A faithful copy of all the data is the goal; omit the pictures.

*** Opening of RAW DATA ***

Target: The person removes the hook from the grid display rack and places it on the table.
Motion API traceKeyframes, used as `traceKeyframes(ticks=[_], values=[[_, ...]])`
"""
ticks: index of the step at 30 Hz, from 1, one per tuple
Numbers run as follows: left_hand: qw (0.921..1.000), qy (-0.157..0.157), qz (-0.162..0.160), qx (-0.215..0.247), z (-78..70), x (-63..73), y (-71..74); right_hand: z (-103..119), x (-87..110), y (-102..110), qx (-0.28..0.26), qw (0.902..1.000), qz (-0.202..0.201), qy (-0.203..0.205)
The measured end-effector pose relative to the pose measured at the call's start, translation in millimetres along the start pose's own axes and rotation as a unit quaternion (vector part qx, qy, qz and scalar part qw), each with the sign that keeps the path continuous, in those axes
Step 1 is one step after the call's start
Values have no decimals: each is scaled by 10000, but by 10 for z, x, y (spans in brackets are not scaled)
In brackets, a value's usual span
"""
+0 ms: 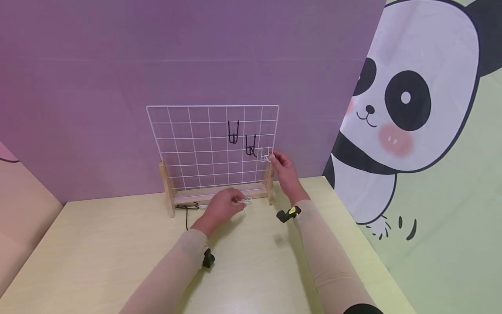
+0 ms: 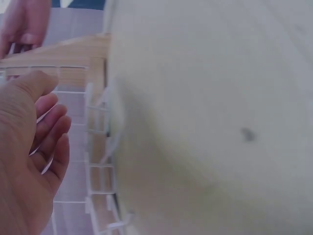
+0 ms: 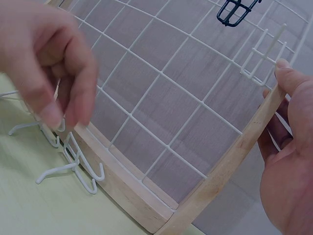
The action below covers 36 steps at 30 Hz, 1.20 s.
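Note:
A white wire grid panel stands upright between wooden posts. My right hand grips the top of the right wooden post, thumb in front and fingers behind. Right beside that thumb, a white wire hook hangs on the grid. Two black wire hooks hang higher and further left. My left hand hovers low before the grid, its fingers loosely bent and nothing between them in the left wrist view. Close under it, several loose white hooks lie along the wooden base bar.
A black wire hook lies on the pale table by the left wooden post. Behind the grid rises a purple backdrop. A panda picture covers the wall at the right.

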<state>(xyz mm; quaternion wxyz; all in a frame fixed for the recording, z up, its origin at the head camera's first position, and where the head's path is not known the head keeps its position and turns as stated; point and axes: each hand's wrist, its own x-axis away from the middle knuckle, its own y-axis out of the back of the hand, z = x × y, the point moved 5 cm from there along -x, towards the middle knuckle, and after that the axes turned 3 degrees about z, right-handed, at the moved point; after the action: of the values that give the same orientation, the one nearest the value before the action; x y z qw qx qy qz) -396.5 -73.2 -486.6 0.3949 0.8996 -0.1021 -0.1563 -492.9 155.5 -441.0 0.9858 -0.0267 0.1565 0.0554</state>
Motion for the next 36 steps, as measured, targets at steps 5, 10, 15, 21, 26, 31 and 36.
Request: traceKeyframes(ticks=[5,10,15,21,26,31,36], values=[[9981,-4,-587,160,-110,-37,224,6,-5,4,6,10000,9,-25],[9909,-213,-1179,618,-272,-75,496,22,-2,13,30,10000,18,-70],[9792,-309,-1653,1138,-413,-83,716,42,4,10,25,9999,22,-101],[9612,-565,-2371,1290,-538,-89,936,22,0,6,26,9999,6,-126],[9494,-791,-2755,1281,-640,-112,1094,8,0,3,51,9999,-8,-101],[9404,-1023,-2975,1290,-727,-125,1193,9,12,0,99,9999,20,-69],[9364,-1101,-3090,1243,-788,-132,1243,12,22,-1,74,10000,41,-21]])
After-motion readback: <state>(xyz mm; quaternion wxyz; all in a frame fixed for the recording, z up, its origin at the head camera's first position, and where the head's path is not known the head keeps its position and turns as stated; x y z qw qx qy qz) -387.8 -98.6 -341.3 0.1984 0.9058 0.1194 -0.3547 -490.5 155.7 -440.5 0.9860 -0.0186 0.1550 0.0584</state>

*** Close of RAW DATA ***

REPLY
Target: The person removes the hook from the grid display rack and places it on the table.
Motion API traceKeyframes, used as `traceKeyframes(ticks=[_], values=[[_, ...]])`
"""
ticks: index of the step at 30 Hz, from 1, one per tuple
Numbers run as follows: left_hand: qw (0.921..1.000), qy (-0.157..0.157), qz (-0.162..0.160), qx (-0.215..0.247), z (-78..70), x (-63..73), y (-71..74); right_hand: z (-103..119), x (-87..110), y (-102..110), qx (-0.28..0.26), qw (0.902..1.000), qz (-0.202..0.201), qy (-0.203..0.205)
The measured end-effector pose relative to the pose measured at the call's start, translation in millimetres along the start pose's own axes and rotation as a unit quaternion (vector part qx, qy, qz and scalar part qw), each with the sign that keeps the path continuous, in those axes
Step 1 is one step after the call's start
Values have no decimals: each is scaled by 10000, but by 10 for z, x, y (spans in brackets are not scaled)
In brackets, a value's usual span
"""
+0 ms: 
+0 ms: 
+0 ms: 
The action below covers 36 steps at 30 Hz, 1.20 s.
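Note:
A white wire grid panel stands upright between wooden posts. My right hand grips the top of the right wooden post, thumb in front and fingers behind. Right beside that thumb, a white wire hook hangs on the grid. Two black wire hooks hang higher and further left. My left hand hovers low before the grid, its fingers loosely bent and nothing between them in the left wrist view. Close under it, several loose white hooks lie along the wooden base bar.
A black wire hook lies on the pale table by the left wooden post. Behind the grid rises a purple backdrop. A panda picture covers the wall at the right.
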
<state>(xyz mm; quaternion wxyz; all in a frame fixed for the recording, z up, its origin at the head camera's first position, and where the head's path is not known the head keeps its position and turns as stated; point and axes: each hand's wrist, its own x-axis away from the middle knuckle, its own y-axis out of the back of the hand, z = x × y, the point moved 5 cm from there along -x, towards the middle knuckle, and after that the axes turned 3 degrees about z, right-handed, at the moved point; after the action: of the values that give the same orientation, the one nearest the value before the action; x y z qw qx qy qz) -396.5 -73.2 -486.6 0.3949 0.8996 -0.1021 -0.1563 -492.9 155.5 -441.0 0.9858 -0.0267 0.1565 0.0554</state>
Motion for the next 36 steps, as measured, targets at steps 5, 10, 15, 21, 26, 31 and 36.
Request: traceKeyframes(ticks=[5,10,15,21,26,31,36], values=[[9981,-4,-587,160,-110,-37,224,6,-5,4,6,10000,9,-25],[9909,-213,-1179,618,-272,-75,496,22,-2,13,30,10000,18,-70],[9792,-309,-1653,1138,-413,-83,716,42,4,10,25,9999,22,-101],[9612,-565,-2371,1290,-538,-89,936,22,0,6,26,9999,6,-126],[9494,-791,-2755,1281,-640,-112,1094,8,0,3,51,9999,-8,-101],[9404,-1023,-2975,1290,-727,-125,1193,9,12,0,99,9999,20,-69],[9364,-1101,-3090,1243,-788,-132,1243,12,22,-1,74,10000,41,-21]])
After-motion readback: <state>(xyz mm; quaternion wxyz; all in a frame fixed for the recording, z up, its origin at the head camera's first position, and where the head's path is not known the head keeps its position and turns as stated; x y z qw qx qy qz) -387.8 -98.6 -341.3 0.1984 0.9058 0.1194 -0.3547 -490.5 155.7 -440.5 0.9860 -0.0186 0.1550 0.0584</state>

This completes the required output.